One of the NFL's most storied rivalries has been reborn, as the long-suffering Raiders and Chiefs, led by a wave of young players, duke it out for a division title

Shortly after he was drafted fifth overall by the Chiefs last April, safety Eric Berry sat down at a computer and typed Emmitt Thomas into a search field. Berry wanted to learn everything he could about his new secondary coach, and within a blink of an eye he had 481,000 results.

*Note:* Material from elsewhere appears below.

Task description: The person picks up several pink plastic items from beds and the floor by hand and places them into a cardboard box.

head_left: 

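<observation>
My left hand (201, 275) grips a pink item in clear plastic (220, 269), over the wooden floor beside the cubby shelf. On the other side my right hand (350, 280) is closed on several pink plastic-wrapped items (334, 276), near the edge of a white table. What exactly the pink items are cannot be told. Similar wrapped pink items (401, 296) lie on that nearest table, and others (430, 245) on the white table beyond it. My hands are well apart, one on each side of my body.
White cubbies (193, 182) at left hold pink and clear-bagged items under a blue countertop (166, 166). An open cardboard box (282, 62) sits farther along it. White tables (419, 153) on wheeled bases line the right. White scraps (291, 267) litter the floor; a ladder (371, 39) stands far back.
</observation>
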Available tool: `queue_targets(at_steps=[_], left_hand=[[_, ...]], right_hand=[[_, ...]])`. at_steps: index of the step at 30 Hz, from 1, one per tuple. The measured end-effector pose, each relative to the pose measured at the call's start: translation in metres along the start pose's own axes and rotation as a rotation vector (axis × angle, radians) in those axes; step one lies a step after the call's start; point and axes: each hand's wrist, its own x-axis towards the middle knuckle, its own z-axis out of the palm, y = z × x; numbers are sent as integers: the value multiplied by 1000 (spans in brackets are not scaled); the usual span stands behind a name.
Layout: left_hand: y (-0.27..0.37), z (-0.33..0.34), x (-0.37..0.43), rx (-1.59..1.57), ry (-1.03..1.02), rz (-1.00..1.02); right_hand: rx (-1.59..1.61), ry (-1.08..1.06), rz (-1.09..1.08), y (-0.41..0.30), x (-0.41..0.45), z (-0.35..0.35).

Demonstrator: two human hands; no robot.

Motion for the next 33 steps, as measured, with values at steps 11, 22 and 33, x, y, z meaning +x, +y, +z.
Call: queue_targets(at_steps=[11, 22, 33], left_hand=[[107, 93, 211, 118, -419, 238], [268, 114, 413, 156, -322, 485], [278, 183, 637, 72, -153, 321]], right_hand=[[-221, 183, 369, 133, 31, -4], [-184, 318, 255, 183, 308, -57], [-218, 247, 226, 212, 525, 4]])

As he studied Thomas's background, Berry was struck not only by the man's accomplishments—Kansas City cornerback, 1966 to '78; franchise-record 58 interceptions; Super Bowl winner and Pro Football Hall of Fame inductee; 29-year NFL assistant coach—but also by the repeated references to the Chiefs' bitter rivalry with the Raiders. "Stuff just kept popping up about how the teams really didn't like each other," says Berry, a Georgia native who was born in 1988, 28 years after the Chiefs and the Raiders first met as charter members of the American Football League. (The Chiefs played three seasons as the Dallas Texans before moving to Kansas City in '63.) "There were a bunch of fights and stuff," Berry continues. "It was crazy."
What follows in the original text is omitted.